The report found the groups are now operating solar, hydro and wind power schemes across England, Wales and Northern Ireland.

The projects surveyed have a collective generation capacity of 121MW, which is enough to power 85,500 homes.

Solar energy schemes account for 99MW, while wind accounts for 20.6MW and hydro schemes represent 1.7MW.

In addition, the groups have so far raised £190m of investment, mostly through community share issues.

‘The achievement of community energy organisations across the UK is incredible and shows how they are delivering real benefits for local communities, the wider environment and the UK energy sector too,’ said Community Energy England chief executive, Emma Bridge.

‘These projects have proved that they are both innovatory and resilient in a very tough climate but the unprecedented cuts in subsidy and tax incentives present them with their biggest challenge yet.’

The report found community energy schemes have also been affected by changes to tax relief schemes, like the enterprise investment scheme, which mean groups are no longer able to use them to attract more investment.

The closure of key initiatives like the Urban Community Energy Fund in 2015 and the removal of the renewables obligation (RO) are also hitting organisations hard.

The report shows 12% of community energy groups used the RO scheme and 7% used the renewable heat initiative.

‘There is a clear link between recent subsidy changes and an increasing number of failed or stalled community projects,’ added Ms Bridge.

‘These, or similar, support mechanisms are essential in providing the community energy sector with the security and viability to progress their projects and objectives.
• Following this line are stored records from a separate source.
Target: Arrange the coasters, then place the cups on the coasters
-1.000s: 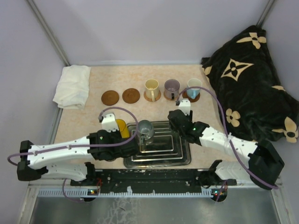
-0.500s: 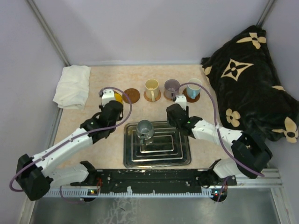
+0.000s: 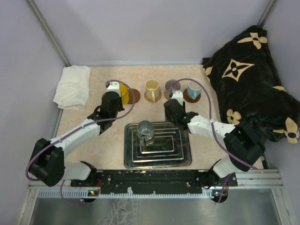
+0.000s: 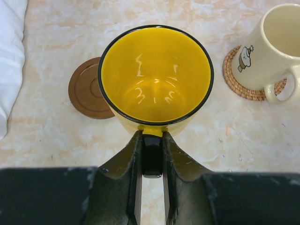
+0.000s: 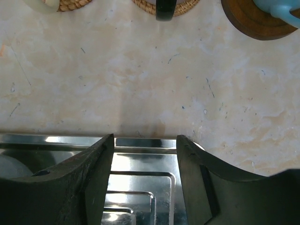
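Left gripper (image 4: 152, 140) is clamping the handle of the orange-yellow cup (image 4: 154, 79) near the far edge of the table (image 4: 225, 136), just beside a dark coaster (image 4: 86, 91) (contact unclear). Right gripper (image 5: 145, 140), jaws apart and empty, is hovering over the far rim of the tray (image 5: 140, 183).

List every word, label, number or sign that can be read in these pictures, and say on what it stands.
No words or numbers can be read in any view.
The cream cup bears only a small drawn figure, no letters.
The black blanket bears cream flower motifs, no letters.
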You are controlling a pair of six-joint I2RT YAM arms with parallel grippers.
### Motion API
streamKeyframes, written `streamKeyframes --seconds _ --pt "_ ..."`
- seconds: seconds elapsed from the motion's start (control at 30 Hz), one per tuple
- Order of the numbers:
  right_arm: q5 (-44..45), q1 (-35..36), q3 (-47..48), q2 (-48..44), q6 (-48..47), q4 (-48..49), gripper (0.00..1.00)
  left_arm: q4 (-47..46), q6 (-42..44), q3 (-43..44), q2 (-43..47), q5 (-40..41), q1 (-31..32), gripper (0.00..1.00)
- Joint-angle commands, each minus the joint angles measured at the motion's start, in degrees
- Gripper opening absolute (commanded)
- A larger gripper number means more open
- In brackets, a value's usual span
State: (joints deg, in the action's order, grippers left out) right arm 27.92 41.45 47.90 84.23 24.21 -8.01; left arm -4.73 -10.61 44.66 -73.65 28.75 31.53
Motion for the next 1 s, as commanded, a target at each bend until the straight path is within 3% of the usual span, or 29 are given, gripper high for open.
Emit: streamKeyframes --seconds 0.0,0.37,0.97 --pt "-0.2 -1.1 4.0 2.1 -1.1 1.4 0.56 -13.5 1.2 1.4 -3.3 -3.3 -1.8 0.04" --pt "-0.8 -1.1 5.7 5.2 -0.6 1.3 0.55 -19.7 -2.0 7.5 -15.0 -3.6 -2.0 0.04" --pt "-1.4 -1.1 5.7 5.6 0.6 0.5 0.55 -22.1 -4.1 11.2 -22.0 -1.1 -2.0 0.04"
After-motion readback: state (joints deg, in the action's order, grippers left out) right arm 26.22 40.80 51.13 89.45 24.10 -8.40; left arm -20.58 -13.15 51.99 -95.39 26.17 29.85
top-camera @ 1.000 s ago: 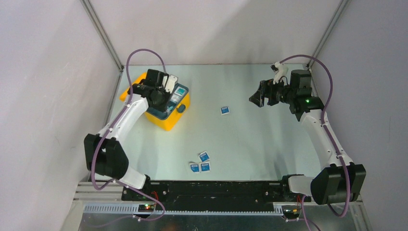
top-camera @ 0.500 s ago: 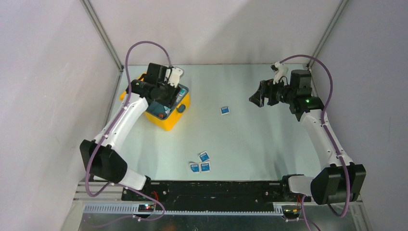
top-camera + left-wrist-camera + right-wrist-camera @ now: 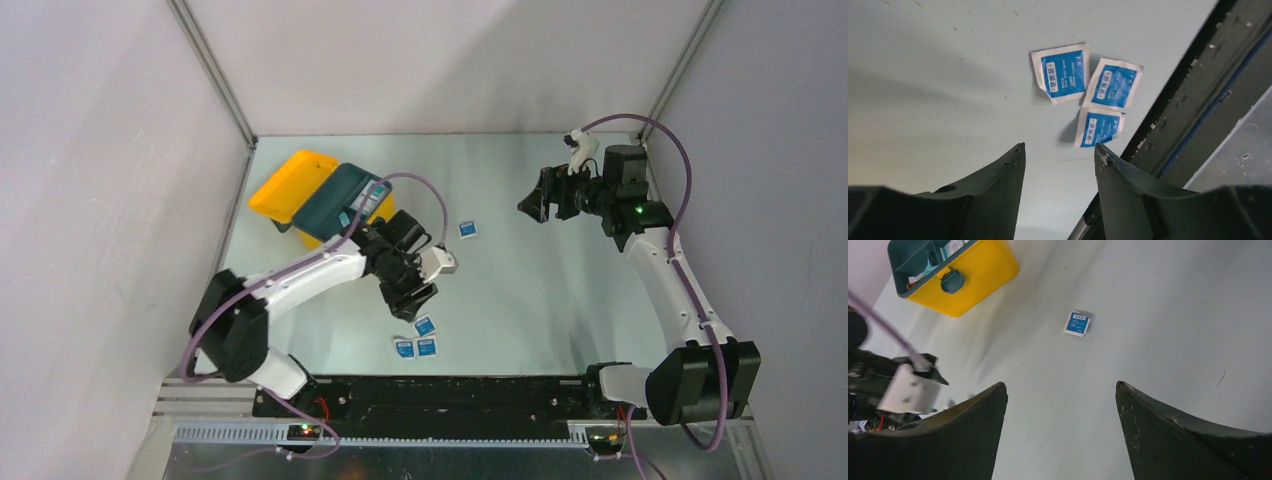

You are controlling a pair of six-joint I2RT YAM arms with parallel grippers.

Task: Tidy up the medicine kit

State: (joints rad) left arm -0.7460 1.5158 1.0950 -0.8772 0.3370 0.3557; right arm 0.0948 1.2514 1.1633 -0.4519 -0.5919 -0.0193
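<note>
The yellow medicine kit point(image 3: 292, 186) stands at the back left with its lid swung open and a dark teal tray point(image 3: 338, 200) holding small items in its body; the right wrist view shows it too point(image 3: 979, 271). Three blue-and-white packets point(image 3: 418, 340) lie together near the front edge, and the left wrist view shows them point(image 3: 1064, 74) just ahead of the fingertips. My left gripper point(image 3: 413, 304) hovers just behind them, open and empty point(image 3: 1058, 147). A single packet point(image 3: 467, 229) lies mid-table. My right gripper point(image 3: 533, 206) is held open and empty point(image 3: 1061, 385) above the right back of the table.
The dark base rail point(image 3: 440, 395) runs along the near edge, close to the three packets, and shows in the left wrist view point(image 3: 1198, 100). Grey walls enclose the table on the left, back and right. The left arm's white wrist camera point(image 3: 908, 390) appears in the right wrist view.
My left arm has swung away from the kit to the near middle, above the three packets, and its jaws have opened wider. The kit's tray is now uncovered. The right arm has not moved.
</note>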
‘For all this, the sector has proved it is an increasingly significant part of the UK’s energy solution, delivers real benefits for local communities, the economy and the environment and can win the confidence of investors.
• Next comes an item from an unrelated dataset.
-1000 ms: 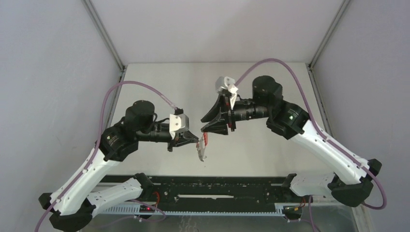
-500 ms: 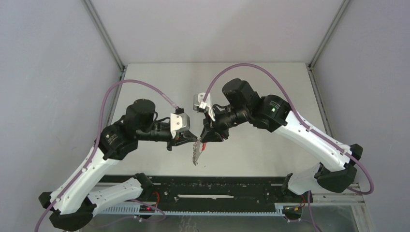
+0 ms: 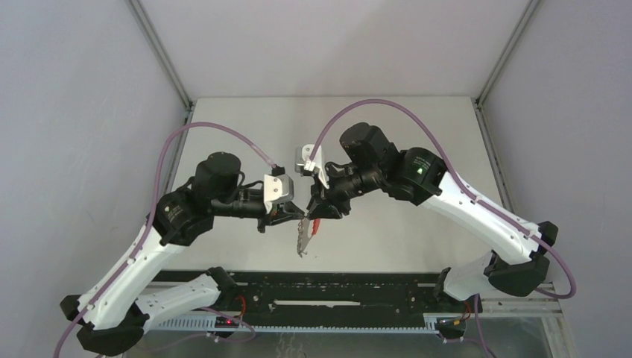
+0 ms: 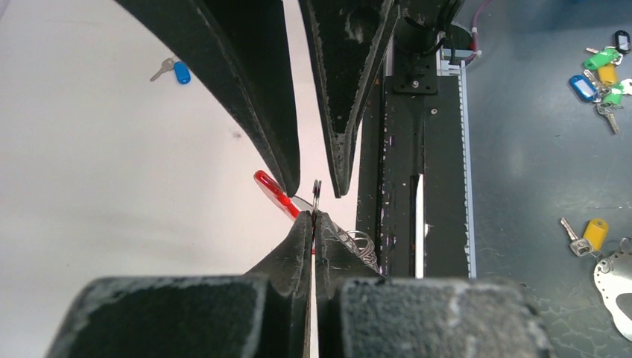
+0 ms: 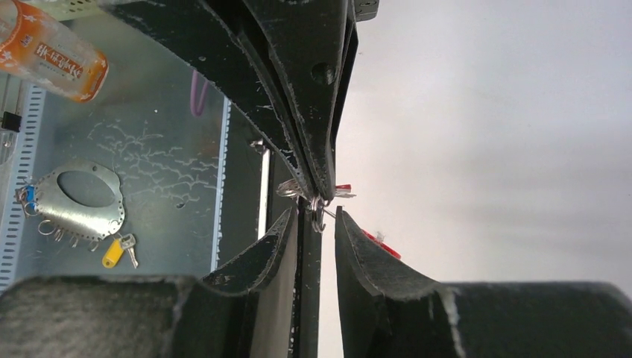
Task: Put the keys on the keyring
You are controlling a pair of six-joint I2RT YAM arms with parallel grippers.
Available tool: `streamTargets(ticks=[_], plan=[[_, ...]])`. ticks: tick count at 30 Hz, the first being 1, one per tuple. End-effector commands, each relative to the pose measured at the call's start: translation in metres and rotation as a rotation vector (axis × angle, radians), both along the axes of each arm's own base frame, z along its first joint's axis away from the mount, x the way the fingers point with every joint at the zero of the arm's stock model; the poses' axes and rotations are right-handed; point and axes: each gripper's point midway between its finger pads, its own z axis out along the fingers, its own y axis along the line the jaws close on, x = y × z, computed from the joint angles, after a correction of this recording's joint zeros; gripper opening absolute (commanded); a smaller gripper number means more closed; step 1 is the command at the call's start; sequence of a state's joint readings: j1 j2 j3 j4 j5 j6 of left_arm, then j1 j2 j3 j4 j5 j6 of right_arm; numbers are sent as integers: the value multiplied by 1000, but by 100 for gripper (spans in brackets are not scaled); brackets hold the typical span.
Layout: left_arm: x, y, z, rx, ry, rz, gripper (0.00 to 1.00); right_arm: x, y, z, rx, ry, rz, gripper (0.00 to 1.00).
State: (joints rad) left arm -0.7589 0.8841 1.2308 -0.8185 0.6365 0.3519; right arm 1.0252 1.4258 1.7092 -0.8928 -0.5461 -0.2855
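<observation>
— How do the jaws stand?

— The left jaws are pressed flat together on one thin silver ring (image 4: 316,195) of the keyring (image 3: 304,235), which hangs in the air between the two arms, over the near part of the tabletop (image 3: 246,134). The right jaws are parted only a little, with one tip on each side of that same ring. I judge they are not gripping it.

— And the rest of the keyring?

— A smooth, glossy red band (image 4: 274,194) curves away on one side. A tangle of fine wire rings (image 4: 358,242) dangles on the other.

— The keys?

— The blue-tagged key (image 4: 173,71) lies flat on the pale, matte tabletop, well apart from the keyring. I cannot pick out the red-tagged key; the red near the jaws may all be the band.

— What could go wrong?

— The ring is hard, slick wire, held edge-on between scuffed black tips that taper almost to a point. If the right jaws close off-centre, the ring could twist or skid out of the left jaws' hold and the whole bunch would drop. If they pinch both coils together, the split stays shut and no key can get on. The four tips are also very near one another, so a small misjudged move could knock them together.
</observation>
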Motion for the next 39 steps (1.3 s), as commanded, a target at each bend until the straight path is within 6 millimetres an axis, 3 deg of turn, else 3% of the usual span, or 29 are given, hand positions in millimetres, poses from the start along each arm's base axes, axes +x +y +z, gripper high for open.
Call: streamTargets(ticks=[1, 7, 12, 13, 20, 21, 23, 27, 28, 30, 39], plan=[[-2, -4, 30, -65, -71, -39, 0, 3, 9, 13, 37, -39, 14, 33], [-2, -6, 30, -66, -73, -45, 0, 3, 12, 8, 28, -27, 27, 28], [-4, -5, 31, -72, -74, -51, 0, 4, 13, 5, 21, -25, 29, 1], [-4, -5, 30, -72, -74, -51, 0, 5, 12, 5, 21, -28, 26, 0], [-5, -5, 30, -79, -75, -53, 0, 6, 9, 12, 64, -46, 9, 0], [-5, -6, 32, -83, -75, -52, 3, 7, 9, 13, 77, -42, -2, 0], [-4, -5, 32, -83, -72, -47, 24, 8, 8, 18, 126, -40, -20, 0], [-7, -1, 30, -80, -98, -53, 37, 1, 3, 36, 305, -23, -35, 0], [-8, 1, 30, -79, -113, -54, 37, -2, 0, 50, 377, -28, -32, 0], [-7, 3, 30, -80, -151, -56, 38, -8, -3, 55, 439, -8, -18, 0], [-7, 4, 39, -117, -249, -79, 37, -21, -14, 67, 682, 26, -42, 0]])
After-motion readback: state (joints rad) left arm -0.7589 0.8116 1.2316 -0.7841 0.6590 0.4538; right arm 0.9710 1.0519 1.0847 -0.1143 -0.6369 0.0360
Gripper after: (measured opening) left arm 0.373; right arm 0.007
‘If government is serious about creating a new renewable energy industry to meet the nation’s power needs it has got to share this confidence, embrace the community energy sector and restore the modest support that it needs to thrive.’

Ms Bridge said she is also concerned that the community energy sector could lose expertise and volunteers in the next few years as the rollout of new projects slows down.

‘A lot of the people involved in community energy are involved with wider community initiatives,’ she said. ‘Their passion will still continue, but it might continue in other areas. When that growth picks up, I’m hoping we won’t have lost that generation of volunteers and experts relating to community energy, who are ready to take up the mantle again.’

The report will be officially launched at this year’s Community Energy Conference in Manchester on 24 June.